■ Task brief ■
In your copy of the data below, reproduce every entry exactly and omit the pictures.
------------------------------------------------
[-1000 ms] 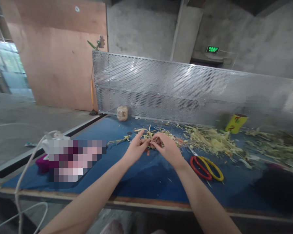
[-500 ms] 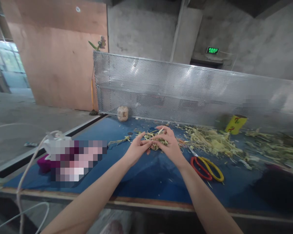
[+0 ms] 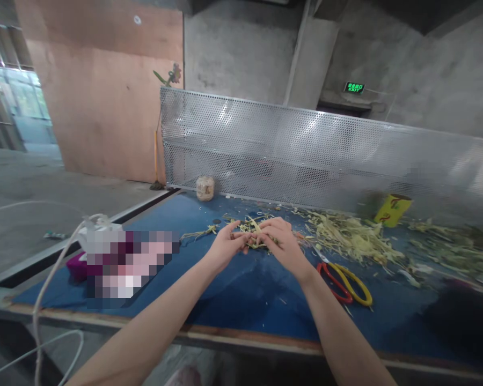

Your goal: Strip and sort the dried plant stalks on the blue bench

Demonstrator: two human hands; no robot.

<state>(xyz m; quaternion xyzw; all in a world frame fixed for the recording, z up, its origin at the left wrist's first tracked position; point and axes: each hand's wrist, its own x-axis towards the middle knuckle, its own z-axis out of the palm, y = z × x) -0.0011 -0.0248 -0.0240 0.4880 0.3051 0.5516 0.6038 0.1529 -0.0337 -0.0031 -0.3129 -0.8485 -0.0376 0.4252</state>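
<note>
My left hand [image 3: 228, 242] and my right hand [image 3: 282, 239] meet over the blue table [image 3: 241, 300], their fingertips close together. Both are closed, pinching pale yellow-green plant strips [image 3: 254, 224] that look like dry husk or straw. Loose ends stick out above and below the fingers, which hide the exact grip. Scissors [image 3: 333, 266] with one red and one yellow handle lie by my right forearm. To the left of my left hand rests a thin bundle of strips [image 3: 201, 232].
A large heap of strips [image 3: 356, 236] spreads to the right, with a yellow can [image 3: 393, 210] behind it. A perforated metal panel [image 3: 241, 145] borders the far side. A small whitish jar [image 3: 205, 188] stands at the back left. A white cable [image 3: 48, 284] hangs over the left edge.
My right hand's fingers have come down and curled in closer over the strips. The left hand stays nearly in place. The whole view has shifted slightly.
</note>
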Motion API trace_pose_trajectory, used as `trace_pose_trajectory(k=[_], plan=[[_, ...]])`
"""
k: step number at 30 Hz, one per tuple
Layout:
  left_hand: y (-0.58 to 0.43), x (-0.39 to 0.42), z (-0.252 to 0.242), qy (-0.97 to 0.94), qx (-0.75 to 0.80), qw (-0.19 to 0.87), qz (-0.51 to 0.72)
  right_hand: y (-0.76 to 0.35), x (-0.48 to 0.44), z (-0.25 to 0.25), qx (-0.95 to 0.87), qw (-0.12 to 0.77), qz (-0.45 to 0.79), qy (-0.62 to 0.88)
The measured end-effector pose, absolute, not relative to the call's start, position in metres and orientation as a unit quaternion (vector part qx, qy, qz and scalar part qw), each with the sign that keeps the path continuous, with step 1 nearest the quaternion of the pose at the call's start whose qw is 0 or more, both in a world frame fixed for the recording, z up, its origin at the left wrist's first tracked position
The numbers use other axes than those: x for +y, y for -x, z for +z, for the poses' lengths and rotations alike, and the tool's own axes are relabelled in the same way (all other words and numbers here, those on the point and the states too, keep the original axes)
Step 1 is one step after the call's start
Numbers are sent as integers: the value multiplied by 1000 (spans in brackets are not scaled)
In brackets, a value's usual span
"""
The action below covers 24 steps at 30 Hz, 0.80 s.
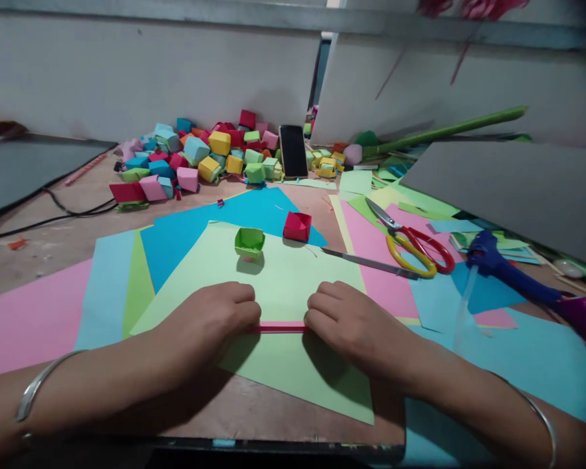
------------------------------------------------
■ Solution to this exercise ■
[-1000 ms] 
[-500 ms] 
[+0 ms] 

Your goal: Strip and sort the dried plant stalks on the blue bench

Demonstrator: two human hands; no robot.

<state>(xyz m; quaternion xyzw; all in a world frame fixed for the recording, z up, its origin at the left wrist's first tracked position; point and axes: each hand's wrist, its own x-axis towards the middle knuckle, its own z-axis out of the palm, y = z × x) -0.0011 -0.0248 -0.0240 0.4880 0.3051 0.5516 0.6038 0.1529 -0.0337 -0.0031 -0.3129 -0.8485 -0.0376 0.4252</state>
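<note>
My left hand [image 3: 228, 242] and my right hand [image 3: 282, 239] meet over the blue table [image 3: 241, 300], their fingertips close together. Both are closed, pinching pale yellow-green plant strips [image 3: 254, 224] that look like dry husk or straw. Loose ends stick out above and below the fingers, which hide the exact grip. Scissors [image 3: 333, 266] with one red and one yellow handle lie by my right forearm. To the left of my left hand rests a thin bundle of strips [image 3: 201, 232].
A large heap of strips [image 3: 356, 236] spreads to the right, with a yellow can [image 3: 393, 210] behind it. A perforated metal panel [image 3: 241, 145] borders the far side. A small whitish jar [image 3: 205, 188] stands at the back left. A white cable [image 3: 48, 284] hangs over the left edge.
My right hand's fingers have come down and curled in closer over the strips. The left hand stays nearly in place. The whole view has shifted slightly.
</note>
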Motion API trace_pose_trajectory, used as `trace_pose_trajectory(k=[_], plan=[[_, ...]])`
"""
k: step number at 30 Hz, one per tuple
Layout:
  left_hand: y (-0.58 to 0.43), x (-0.39 to 0.42), z (-0.252 to 0.242), qy (-0.97 to 0.94), qx (-0.75 to 0.80), qw (-0.19 to 0.87), qz (-0.51 to 0.72)
  right_hand: y (-0.76 to 0.35), x (-0.48 to 0.44), z (-0.25 to 0.25), qx (-0.95 to 0.87), qw (-0.12 to 0.77), qz (-0.45 to 0.79), qy (-0.62 to 0.88)
The measured end-effector pose, absolute, not relative to the call's start, position in metres and orientation as a unit quaternion (vector part qx, qy, qz and scalar part qw), each with the sign that keeps the path continuous, with step 1 nearest the quaternion of the pose at the call's start whose qw is 0 or more, both in a world frame fixed for the recording, z up, its origin at the left wrist's first tracked position
The numbers use other axes than those: x for +y, y for -x, z for +z, for the poses' lengths and rotations alike, and the tool's own axes are relabelled in the same way (all other words and numbers here, those on the point and the states too, keep the original axes)
Step 1 is one step after the call's start
Numbers are sent as integers: the value multiplied by 1000 (spans in brackets are not scaled)
In brackets, a value's usual span
"""
The action below covers 24 steps at 30 Hz, 0.80 s.

That finishes the exercise, with nothing more to add.